The Poverty Strategy Commission’s final report, launched at the House of Lords, urges employers to pay wages that prevent poverty and support employee health, wellbeing, and financial resilience.
The report sets out a framework that the Commission says could eradicate deep poverty in the UK and deliver the lowest overall poverty rate on record, with raising incomes through a social contract driving action from individuals, employers, and government.
It emphasises that a steady income growth depends on people working and saving for the future, employers providing stable jobs with clear paths to progress and a social security system that protects families from falling into poverty.
The report warns that many working-age families don’t have enough savings to cover even three months of living costs, leaving a £74 billion gap and pushing some into expensive credit. It therefore suggests expanding workplace savings schemes, offering more help to low-income households and making emergency funds and affordable credit easier to access.
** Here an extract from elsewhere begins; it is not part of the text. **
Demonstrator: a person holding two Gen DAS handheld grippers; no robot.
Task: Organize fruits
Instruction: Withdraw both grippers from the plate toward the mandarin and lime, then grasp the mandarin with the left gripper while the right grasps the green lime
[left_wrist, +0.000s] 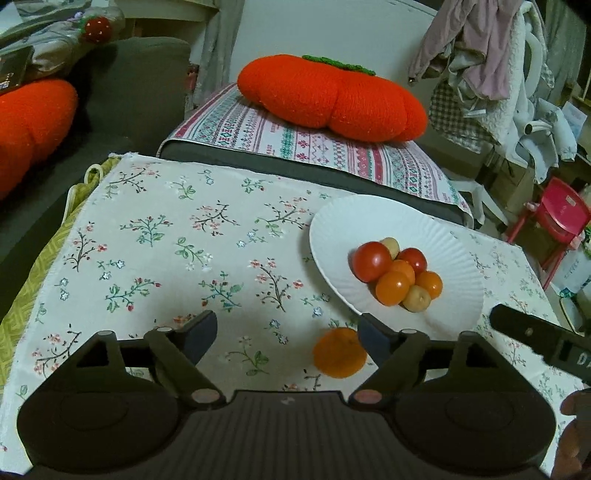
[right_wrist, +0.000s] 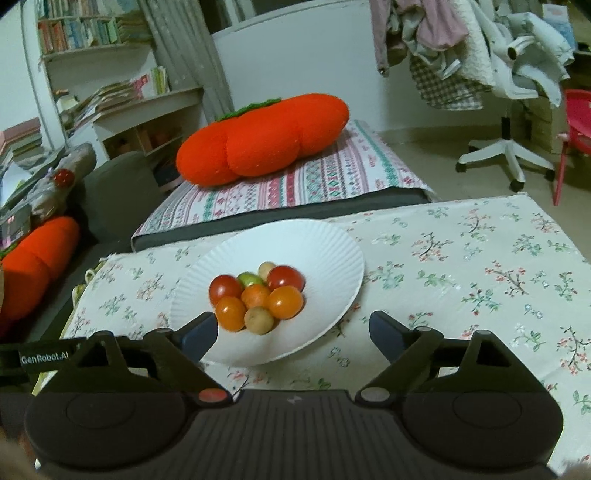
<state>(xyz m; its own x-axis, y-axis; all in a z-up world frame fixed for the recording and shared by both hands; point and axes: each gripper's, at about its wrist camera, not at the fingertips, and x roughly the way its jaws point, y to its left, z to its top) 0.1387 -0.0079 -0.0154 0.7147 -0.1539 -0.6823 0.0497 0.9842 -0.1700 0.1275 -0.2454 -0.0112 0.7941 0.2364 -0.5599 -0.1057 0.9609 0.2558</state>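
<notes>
A white paper plate (left_wrist: 388, 221) (right_wrist: 295, 243) on the floral tablecloth holds several small fruits (left_wrist: 399, 275) (right_wrist: 256, 297): red and orange cherry tomatoes, pale yellow ones and a green one. A blurred orange fruit (left_wrist: 339, 352) lies on the cloth just off the plate, between the fingers of my left gripper (left_wrist: 286, 338) and close to the right one. The left gripper is open and empty. My right gripper (right_wrist: 293, 334) is open and empty, its left finger (right_wrist: 199, 332) over the plate's near rim.
A big orange pumpkin cushion (left_wrist: 328, 94) (right_wrist: 262, 138) sits on a striped mat behind the table. A second one (left_wrist: 29, 129) lies on the sofa at left. The right gripper's body (left_wrist: 539, 339) shows at the left view's right edge. A white chair (right_wrist: 517, 92) and red chair (left_wrist: 554, 221) stand right.
</notes>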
It also calls for improved workplace health, particularly around mental and physical wellbeing support, sickness absence management and income protection. These changes would be part of a Health at Work Guarantee by 203,0 which is aimed at making work safer, fairer and more secure for everyone.
Nest Insight director of policy Will Sandbrook welcomed the inclusion of savings in the report’s recommendations.
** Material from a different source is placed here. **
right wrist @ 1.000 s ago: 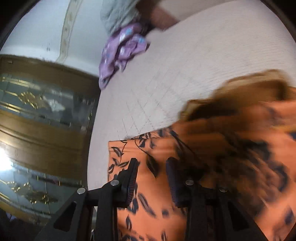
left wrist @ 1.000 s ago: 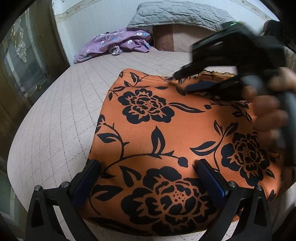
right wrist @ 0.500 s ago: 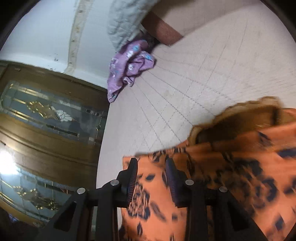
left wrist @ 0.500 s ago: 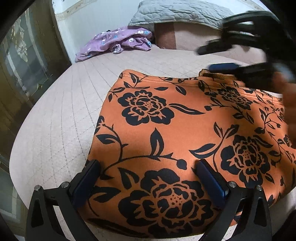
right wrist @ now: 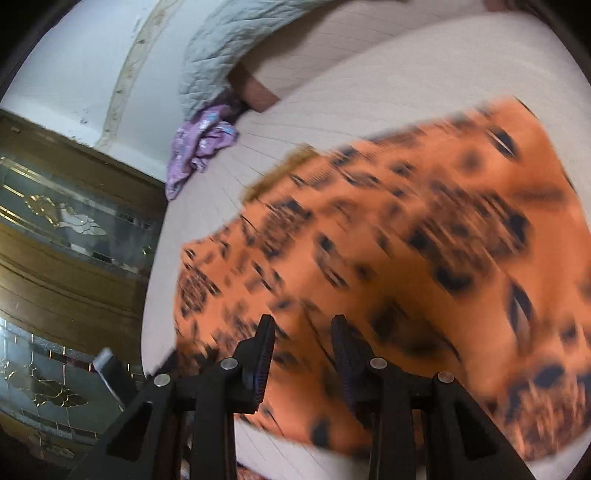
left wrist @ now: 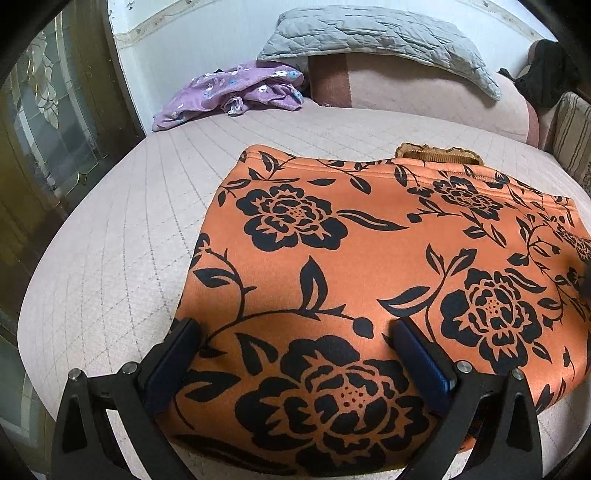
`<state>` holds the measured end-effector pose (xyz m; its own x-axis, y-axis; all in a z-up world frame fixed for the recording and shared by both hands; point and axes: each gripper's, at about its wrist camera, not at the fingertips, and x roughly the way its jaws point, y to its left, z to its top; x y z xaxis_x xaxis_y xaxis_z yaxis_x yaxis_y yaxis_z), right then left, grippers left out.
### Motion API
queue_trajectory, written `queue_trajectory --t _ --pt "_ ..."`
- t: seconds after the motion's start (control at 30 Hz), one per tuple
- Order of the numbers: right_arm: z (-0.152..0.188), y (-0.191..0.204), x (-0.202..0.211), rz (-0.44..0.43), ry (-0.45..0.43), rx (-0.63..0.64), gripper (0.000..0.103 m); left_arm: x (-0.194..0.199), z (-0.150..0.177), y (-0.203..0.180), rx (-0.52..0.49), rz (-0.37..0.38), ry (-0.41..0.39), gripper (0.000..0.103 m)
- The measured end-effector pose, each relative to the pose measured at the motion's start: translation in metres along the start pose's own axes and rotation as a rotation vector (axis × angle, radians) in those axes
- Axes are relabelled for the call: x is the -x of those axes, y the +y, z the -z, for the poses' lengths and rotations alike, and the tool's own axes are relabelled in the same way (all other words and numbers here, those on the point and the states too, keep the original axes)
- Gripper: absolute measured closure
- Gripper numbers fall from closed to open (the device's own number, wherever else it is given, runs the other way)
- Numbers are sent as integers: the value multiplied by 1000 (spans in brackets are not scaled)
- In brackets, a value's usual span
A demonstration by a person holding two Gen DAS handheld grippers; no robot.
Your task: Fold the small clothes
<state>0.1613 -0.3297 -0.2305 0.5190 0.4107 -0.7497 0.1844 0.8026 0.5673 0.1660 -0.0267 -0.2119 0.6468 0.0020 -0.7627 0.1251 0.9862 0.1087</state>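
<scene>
On quilted bedspread (left wrist: 110, 258): smooth orange floral garment (left wrist: 369, 258), folded; left gripper (left wrist: 295, 354) spread, right gripper (right wrist: 303, 343) part-spread, empty.

Item count: 1 orange floral garment (left wrist: 369, 258), folded flat on 1 quilted bed (left wrist: 110, 258). 1 purple floral garment (left wrist: 236, 90), crumpled near the headboard. 1 grey quilted pillow (left wrist: 376, 35). 1 striped cushion (left wrist: 570, 136) at the right edge, partly cut off. 1 dark item (left wrist: 546, 72) above it, kind not identifiable. 2 grippers: left gripper (left wrist: 295, 339), right gripper (right wrist: 303, 332), each with 2 fingers.
</scene>
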Motion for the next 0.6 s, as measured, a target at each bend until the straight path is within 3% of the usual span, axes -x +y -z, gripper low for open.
queue_trajectory --t 0.07,0.13,0.4,0.6 --pt "19 -18 5 15 13 -25 68 0 0 -1 2 -5 -2 0" --pt "29 -32 8 -32 -6 -48 68 0 0 -1 5 -10 -3 0" --pt "25 -50 6 -107 14 -110 68 0 1 0 -3 0 -16 0" --pt "24 -41 2 -94 11 -86 68 0 2 1 -4 4 -20 0"
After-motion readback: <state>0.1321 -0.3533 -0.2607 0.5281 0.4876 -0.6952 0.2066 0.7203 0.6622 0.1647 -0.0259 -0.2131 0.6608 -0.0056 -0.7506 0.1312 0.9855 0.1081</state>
He says: “Among the many proposals it was great to see one around scaling workplace emergency savings solutions – along with a reference to our work in this area. This is an important report and it highlights something we’ve said many times before: scaling workplace savings is a contributory solution to many different social policy objectives.”
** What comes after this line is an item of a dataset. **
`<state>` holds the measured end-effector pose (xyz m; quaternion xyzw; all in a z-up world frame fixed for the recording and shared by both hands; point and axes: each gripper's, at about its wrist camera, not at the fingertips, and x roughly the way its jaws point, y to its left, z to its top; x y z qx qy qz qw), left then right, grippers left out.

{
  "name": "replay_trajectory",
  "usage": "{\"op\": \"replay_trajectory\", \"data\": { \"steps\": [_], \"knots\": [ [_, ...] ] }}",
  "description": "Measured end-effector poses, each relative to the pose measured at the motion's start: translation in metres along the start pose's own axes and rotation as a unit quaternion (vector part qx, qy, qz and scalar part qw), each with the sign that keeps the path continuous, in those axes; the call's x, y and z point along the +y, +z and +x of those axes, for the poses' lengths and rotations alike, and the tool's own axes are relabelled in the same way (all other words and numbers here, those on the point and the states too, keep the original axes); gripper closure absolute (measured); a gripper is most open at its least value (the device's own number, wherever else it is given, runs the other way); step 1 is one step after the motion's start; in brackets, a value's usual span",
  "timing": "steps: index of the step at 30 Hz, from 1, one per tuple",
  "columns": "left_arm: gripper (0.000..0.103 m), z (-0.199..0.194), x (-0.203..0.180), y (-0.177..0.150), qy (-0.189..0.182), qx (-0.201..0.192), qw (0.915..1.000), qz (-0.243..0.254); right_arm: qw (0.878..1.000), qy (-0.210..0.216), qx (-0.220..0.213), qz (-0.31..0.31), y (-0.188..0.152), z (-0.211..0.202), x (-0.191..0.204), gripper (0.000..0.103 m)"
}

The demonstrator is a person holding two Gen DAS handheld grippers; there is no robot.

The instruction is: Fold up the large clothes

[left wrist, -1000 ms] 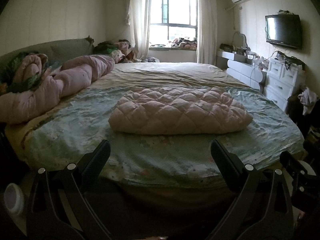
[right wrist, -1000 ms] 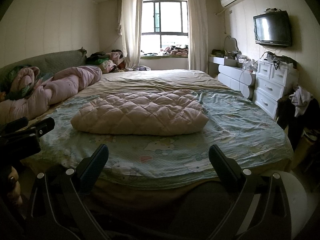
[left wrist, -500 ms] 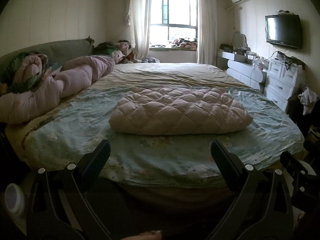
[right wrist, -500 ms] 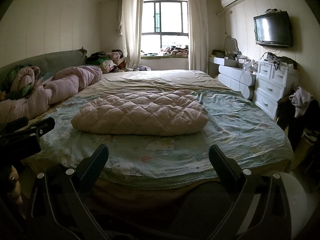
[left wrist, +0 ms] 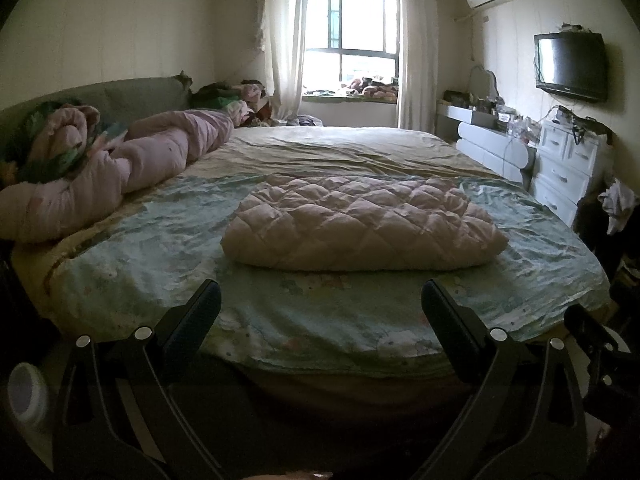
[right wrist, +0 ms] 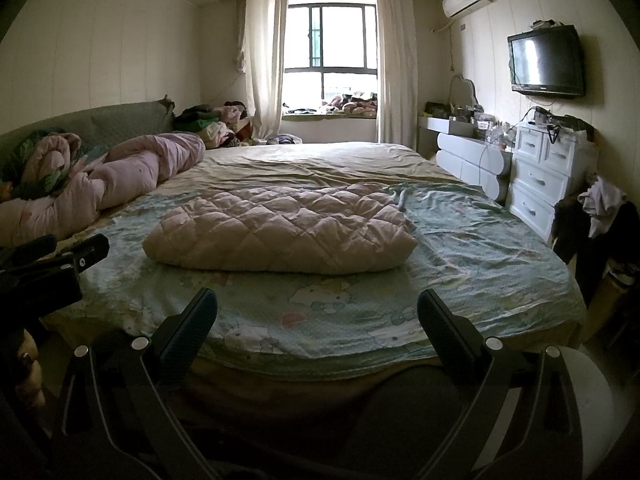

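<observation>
While both grippers hang back at the foot of the bed [left wrist: 120, 280], nothing is being held, so this looks like a pause with the fold done or nearly so.

Far left, a rolled duvet [left wrist: 120, 172] lies along the headboard [left wrist: 120, 92], pushed aside, probably to free the middle of the mattress as a work surface. Beyond it, loose clothes [right wrist: 208, 120] are heaped in the corner by the curtain; these may be the next items, though I cannot tell what they are.

Next comes the left gripper [left wrist: 320, 300], its fingers spread wide and empty, pointing at the centre of the bed from just off the near edge. In the right wrist view it shows as a dark shape at the left border [right wrist: 52, 264].

At centre, the quilted jacket [left wrist: 360, 224] sits folded into a thick rectangular pad on the green sheet [left wrist: 160, 248], its rounded fold edge toward the cameras. It lies flat and square, well apart from both tools, which suggests it was set there to stay.

Right of that, the right gripper [right wrist: 318, 304] is likewise spread and empty, aimed at the same bundle.

Far right stand a drawer chest [right wrist: 548, 176] and a wall TV [right wrist: 546, 64], clear of the work.
</observation>
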<state>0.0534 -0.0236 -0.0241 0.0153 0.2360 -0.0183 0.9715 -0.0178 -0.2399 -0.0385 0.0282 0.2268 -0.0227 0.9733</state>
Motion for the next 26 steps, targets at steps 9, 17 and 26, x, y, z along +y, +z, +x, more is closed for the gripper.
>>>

Sandbrook adds that while mandating pension providers to offer savings products has been suggested as a way to increase provision, the bigger issue is employer demand rather than supply.
He says: “Credit unions, fintechs and some banks already offer versions of workplace savings, but few employers take them up. The Department for Work and Pensions’ most recent survey found only 7 per cent of employers currently offer payroll savings. Employers tell us that unless they can automatically enrol workers into a savings tool, take-up is likely to remain low.”
He argued that allowing employers who want to introduce auto-enrolled savings schemes to do so voluntarily would be a more effective first step than a supply-side mandate. He says this could stimulate demand and innovation while avoiding risks to the success of pensions auto-enrolment.
Sandbrook also points out that many pension providers are not FCA-regulated to hold cash deposits, which means a wider range of delivery models will be needed to ensure savings are accessible and flexible.
The Commission says that implementing its proposals will involve short-term costs for government and business. But it also stresses that long-term gains, such as higher productivity and less pressure on public services and a more resilient workforce, will outweigh them.
It says: “Overall, with all actors in society upholding their part of the social contract, the implementation of our approach would mean that deep poverty is completely eradicated, and the overall level of poverty very significantly reduced.”